Destined to sell gay porn.

Out of the blue a couple days ago, I got an email from a friend I used to work with about 10 years ago. We’ve kept in touch sporadically over the years, but the last time I’d spoken with her was about four years ago, when I was still in LA. Because I was rushed for time a bit in my initial reply, I jokingly gave a quick summary of what I’ve been up to by saying, “I’ve moved to Cleveland, OH, and I sell gay porn for a living.”

Her response? “The Ohio surprises me, the gay porn doesn’t.”

January 18, 2005

Hot World Piece

At least the powers that be had the good sense to reject the plan to make the enemy gay.

If nothing else it has the makings of a good gay porn movie, which not altogether surprisingly, I can picture quite clearly in my imagination.

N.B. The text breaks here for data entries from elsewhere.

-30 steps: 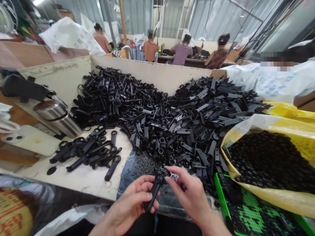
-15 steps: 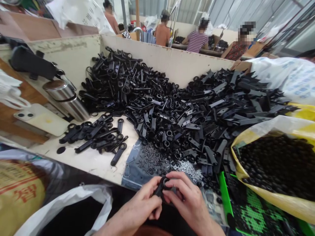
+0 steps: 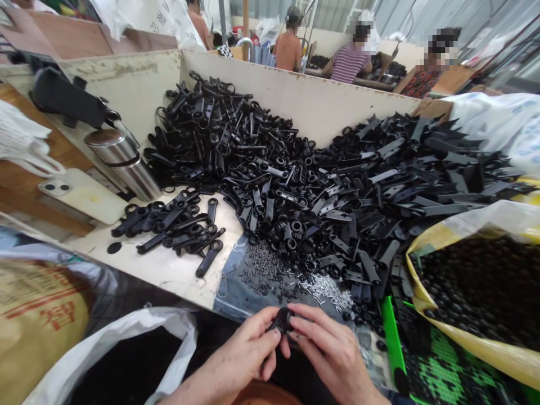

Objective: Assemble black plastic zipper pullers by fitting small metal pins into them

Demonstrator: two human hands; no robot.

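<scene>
We're right on it: a small black plastic lever [image 3: 282, 320] sits just above the near edge of the board, gripped between both hands, with its ring end barely showing past the fingers. The left hand [image 3: 236, 351] is curled closed around it from the left, and the right hand [image 3: 333, 349] closes in from the right, its fingertips pressed on the piece. The hands are touching, and neither is open. Most of the lever is hidden, so we can't make out its fitting.

Just beyond the hands, dark pins [image 3: 264, 270] and silver pins [image 3: 324, 292] lie scattered on a denim cloth [image 3: 230, 298]. Further out, the count is lopsided: a great black heap of levers [image 3: 270, 191] spreads across the far board and away to the right, while only a small bunch of levers [image 3: 169, 222] lies apart on the bare board to the left. Whether that bunch is finished work, we can't tell from here.

On the right, a yellow sack [image 3: 426, 281] sits well filled with round black pieces [image 3: 481, 281]. To the far left stands a steel flask [image 3: 118, 163], beside a phone [image 3: 80, 196].
</scene>
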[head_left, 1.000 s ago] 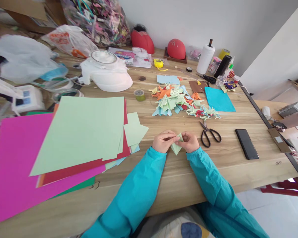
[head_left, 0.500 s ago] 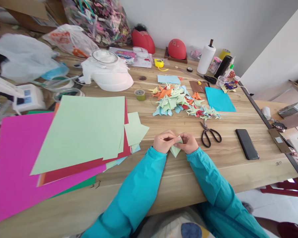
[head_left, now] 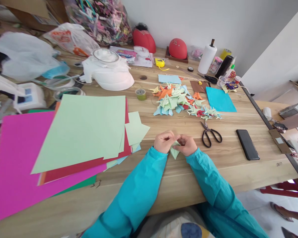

Synopsis of Hot World Piece

The hot American boys are facing the hot Arab boys in the desert… a helicopter flies in and drops a chemical agent over the area where the Arab boys are known to be hiding out. The hot Arab boys start feeling lascivious. They begin to look at their compatriots in a slightly different light. A couple of furtive glances, some platonic back patting turning into soft caresses, a full on kiss - with tongue…

Ah, but wait! The winds have shifted some, scattering the chemical agent further than intended, and now the hot American boys are feeling it too. They are watching the scene in front of them unfold slowly… there’s suddenly a longing they cannot seem to understand. The lust begins to take over as one by one they drop their weapons and begin disrobing, discarding their military uniforms. They approach the Arab boys, and all notions of warring factions are forgotten, the size of that one boy’s piece the only thing on anyone’s mind. Nary a moment has passed before it’s one great big hot gay military orgy in the desert.

Then again, maybe someone should get to work on this plan RIGHT AWAY. World peace through hot gay orgies.

January 16, 2005

A Defining Moment

A conversation that gets repeated around our apartment often (movie title changes with the day):

My boyfriend, yelling to me from the living room: “Honey, there’s a gay movie on TV!”
Me, from my lair: “Which one?”
BF: “Broken Hearts Club.”
M: “Seen it.”

This particular iteration happened a bit ago as I was working on setting this site up. I am such a fruit fly.